O poder político que temos tido, desde
o 25 de Abril, tem culpas no cartório. Todos. Cada um procura despachar,
favoravelmente, a criação de universidades, de institutos públicos e privados,
escolas superiores, fundações...Rara é a cidade que não tem um pólo, uma
extensão, um pátio, uma escola primária desativada, a servir de palco a aulas
de ensino superior, com docentes, cuja formação assenta em critérios políticos
que não académicos. Qualquer ex-governante mesmo que não tenha feito obra, é
convidado para docente. Esse tipo de regentes do ensino superior continua a
povoar lugares no ensino (público e privado), sabendo-se que há hoje milhares
de doutores e de mestres que nem sequer têm lugar no ensino secundário.
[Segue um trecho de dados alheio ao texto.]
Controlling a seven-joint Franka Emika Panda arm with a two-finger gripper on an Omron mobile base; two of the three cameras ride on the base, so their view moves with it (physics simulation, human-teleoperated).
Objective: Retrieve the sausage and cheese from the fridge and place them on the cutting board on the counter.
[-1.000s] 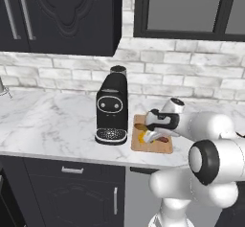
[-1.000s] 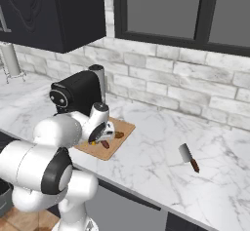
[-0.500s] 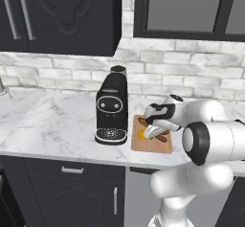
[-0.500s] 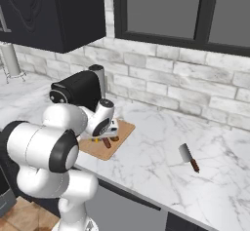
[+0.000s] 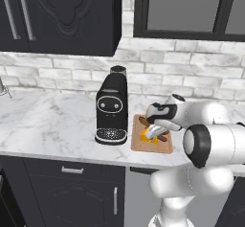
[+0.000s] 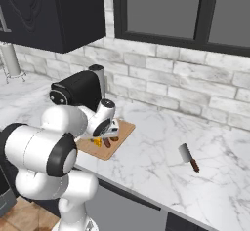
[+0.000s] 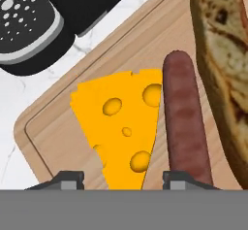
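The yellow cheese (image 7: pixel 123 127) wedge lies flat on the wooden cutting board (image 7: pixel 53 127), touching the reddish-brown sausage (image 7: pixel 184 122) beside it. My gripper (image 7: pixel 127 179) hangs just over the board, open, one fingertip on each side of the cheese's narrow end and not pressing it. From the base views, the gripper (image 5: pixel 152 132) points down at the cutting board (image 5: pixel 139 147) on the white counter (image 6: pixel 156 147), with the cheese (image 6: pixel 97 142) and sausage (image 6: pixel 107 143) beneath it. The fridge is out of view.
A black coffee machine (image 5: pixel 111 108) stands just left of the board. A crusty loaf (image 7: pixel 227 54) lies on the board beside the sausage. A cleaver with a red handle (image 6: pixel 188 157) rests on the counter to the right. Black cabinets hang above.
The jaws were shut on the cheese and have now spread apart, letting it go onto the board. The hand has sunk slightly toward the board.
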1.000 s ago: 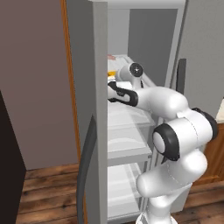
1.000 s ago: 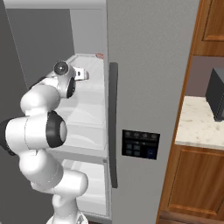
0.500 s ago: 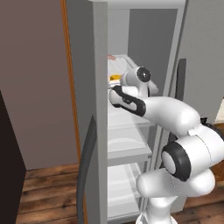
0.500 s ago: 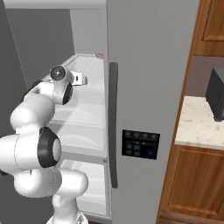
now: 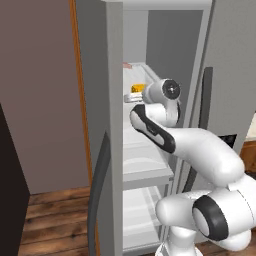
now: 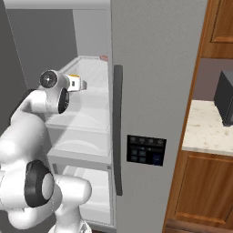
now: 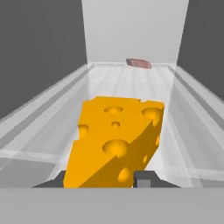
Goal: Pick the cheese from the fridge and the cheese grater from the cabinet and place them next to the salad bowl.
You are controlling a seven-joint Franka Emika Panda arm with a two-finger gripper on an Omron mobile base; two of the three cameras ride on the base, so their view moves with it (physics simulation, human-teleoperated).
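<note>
Where the white arm reaches into the tall grey-silver fridge [image 5: 112, 150], the views give the following.

Gripper: the two dark finger tips [image 7: 146, 178] sit at 6 o'clock in the hand view, one on each side of the wedge's lower end, pinching it; the left tip is mostly cut off by the frame bottom. From the base cameras the gripper [image 5: 135, 96] is largely hidden by the wrist.

Cheese: orange-yellow wedge with round holes [image 7: 116, 140], between the tips, above the white inner shelf [image 7: 183, 127]; whether its underside touches the shelf cannot be told. In the left base view a small orange patch [image 5: 137, 88] shows at 10 o'clock of the wrist; in the right base view a sliver [image 6: 83, 84] at 3 o'clock.

Far object: small flat pinkish-brown piece [image 7: 139, 63] at 12 o'clock on the shelf, too small to identify.

Door handle: long dark bar [image 6: 118, 132] on the closed door.
</note>
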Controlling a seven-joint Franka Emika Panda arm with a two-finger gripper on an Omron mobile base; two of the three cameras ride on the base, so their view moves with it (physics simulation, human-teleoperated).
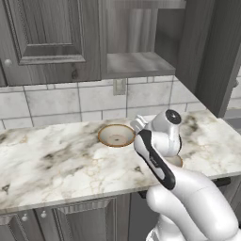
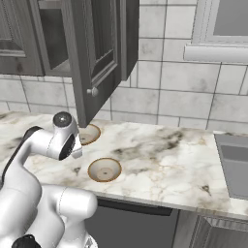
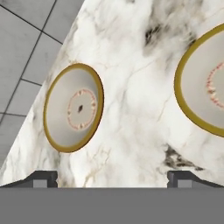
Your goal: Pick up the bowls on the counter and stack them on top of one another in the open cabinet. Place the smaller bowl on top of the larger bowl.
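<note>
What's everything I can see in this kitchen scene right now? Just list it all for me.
bowls: two, cream inside with tan-brown rims; one near the tiled wall, the other closer to the counter's front edge, apart from each other.
counter: one, white marble with grey and brownish veins, along the wall.
open cabinet: one, grey wood grain, above the counter, bare flat shelf inside.
closed cabinet door: one, grey, raised panel with a knob, left of the open cabinet.
wall tiles: pale grey, behind the counter.
sink: one, grey, at the counter's right end.
gripper: one, dark finger tips, open, above the counter between the bowls, holding nothing.
</note>
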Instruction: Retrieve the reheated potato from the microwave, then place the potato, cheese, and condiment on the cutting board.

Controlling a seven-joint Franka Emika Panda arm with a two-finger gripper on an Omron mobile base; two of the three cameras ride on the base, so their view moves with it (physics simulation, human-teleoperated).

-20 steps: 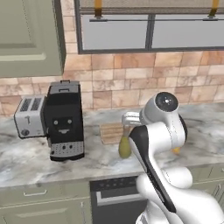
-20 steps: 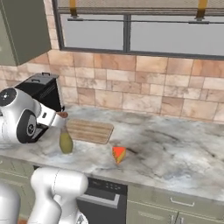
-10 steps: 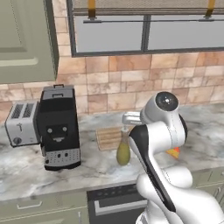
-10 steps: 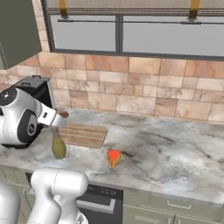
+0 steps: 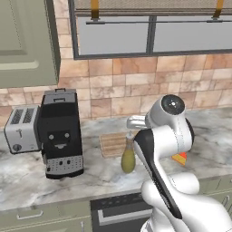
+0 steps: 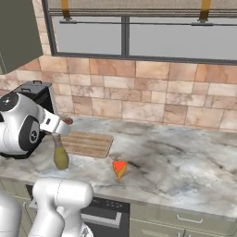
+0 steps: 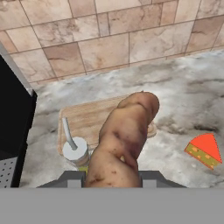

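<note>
I see my gripper (image 7: 113,177) with its jaws clamped on the potato (image 7: 124,139), held above the cutting board (image 7: 94,116), with the condiment (image 6: 60,154) and cheese (image 6: 120,169) on the counter (image 6: 185,162).

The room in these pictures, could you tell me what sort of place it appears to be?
Most likely a home kitchen. A marble-look counter runs under a tiled wall, with a toaster and a black coffee machine standing on it, and a wooden cutting board lies by a condiment bottle.

condiment (image 5: 128,158) before cutting board (image 5: 113,143) (cheese (image 6: 120,169) right)
</note>
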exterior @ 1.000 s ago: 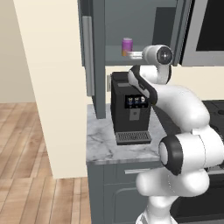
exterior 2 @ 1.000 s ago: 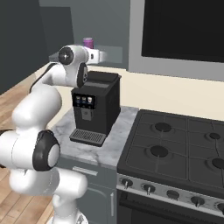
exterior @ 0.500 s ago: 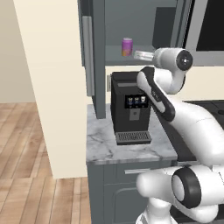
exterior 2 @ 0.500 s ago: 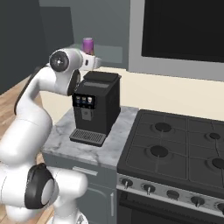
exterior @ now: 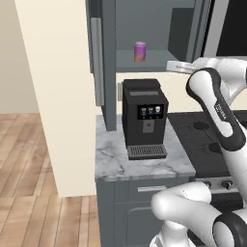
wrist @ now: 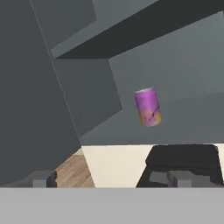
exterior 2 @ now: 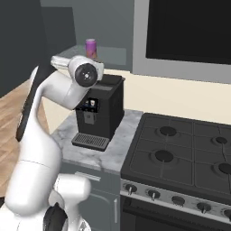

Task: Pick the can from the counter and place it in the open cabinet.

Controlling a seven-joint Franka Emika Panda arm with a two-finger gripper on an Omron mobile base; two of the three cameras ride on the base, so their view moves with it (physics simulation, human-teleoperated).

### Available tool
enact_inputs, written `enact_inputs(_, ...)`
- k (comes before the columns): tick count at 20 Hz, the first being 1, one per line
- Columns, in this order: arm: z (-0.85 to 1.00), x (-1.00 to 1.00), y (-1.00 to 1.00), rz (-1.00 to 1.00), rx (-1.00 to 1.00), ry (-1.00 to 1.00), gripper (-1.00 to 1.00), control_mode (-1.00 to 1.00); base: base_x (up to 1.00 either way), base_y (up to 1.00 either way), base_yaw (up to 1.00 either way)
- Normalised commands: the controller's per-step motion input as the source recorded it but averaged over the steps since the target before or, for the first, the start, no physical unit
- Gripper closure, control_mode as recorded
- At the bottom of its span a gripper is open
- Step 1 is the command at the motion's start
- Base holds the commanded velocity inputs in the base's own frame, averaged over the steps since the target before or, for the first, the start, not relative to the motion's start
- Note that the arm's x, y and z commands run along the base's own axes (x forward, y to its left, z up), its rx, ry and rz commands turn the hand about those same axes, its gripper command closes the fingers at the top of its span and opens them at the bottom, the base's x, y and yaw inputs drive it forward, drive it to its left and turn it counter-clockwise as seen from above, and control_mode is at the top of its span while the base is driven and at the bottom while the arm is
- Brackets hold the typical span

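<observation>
Stands upright on the shelf of the cabinet (exterior: 108,58), this can (wrist: 148,107), ahead of the gripper (wrist: 111,177) and well apart from it. Gripper fingers spread wide, holding nothing. Probably light, stiff and smooth, a little slippery; best taken across the middle of the round body

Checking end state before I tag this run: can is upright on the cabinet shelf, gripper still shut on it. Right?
Not quite. The can does stand upright on the cabinet shelf, but the gripper is open and apart from it, holding nothing. The hand view shows the can well clear of the fingertips; the left base view shows it alone on the shelf.
</observation>
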Motion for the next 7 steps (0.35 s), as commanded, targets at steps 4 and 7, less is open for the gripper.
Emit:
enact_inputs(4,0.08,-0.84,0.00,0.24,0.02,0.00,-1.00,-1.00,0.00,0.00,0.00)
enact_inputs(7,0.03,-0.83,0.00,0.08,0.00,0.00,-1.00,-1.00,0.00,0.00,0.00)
A par desta praga chegou o
«assalto» às administrações dos principais órgãos de informação. Os regionais
vão caindo como moscas. Os nacionais arribam aos grupos consertados com o poder
judicial, empresarial e político. A liberdade de imprensa acaba onde começa o
lucro e o interesse do chefe dessa banca de interesses conjugados. Em três
décadas extinguiram-se centenas de jornais regionais que eram a voz da
consciência cívica. Restam os canais televisivos e radiofónicos (públicos) que
parasitam dos contribuintes e das
publicitárias, pertencendo a esses canais de informação a tarefa de promover ou
destituir políticos, técnicos e vozes lúcidas, em proveito da máfia que gravita
em torno das contestações e da guarida que recebem em cada sino que toca. E que dizer do Plano Nacional
de Leitura? Quem lidera essa máfia, quem decide, quem formula os critérios,
quem elege os felizardos e que informação transpira para a opinião pública?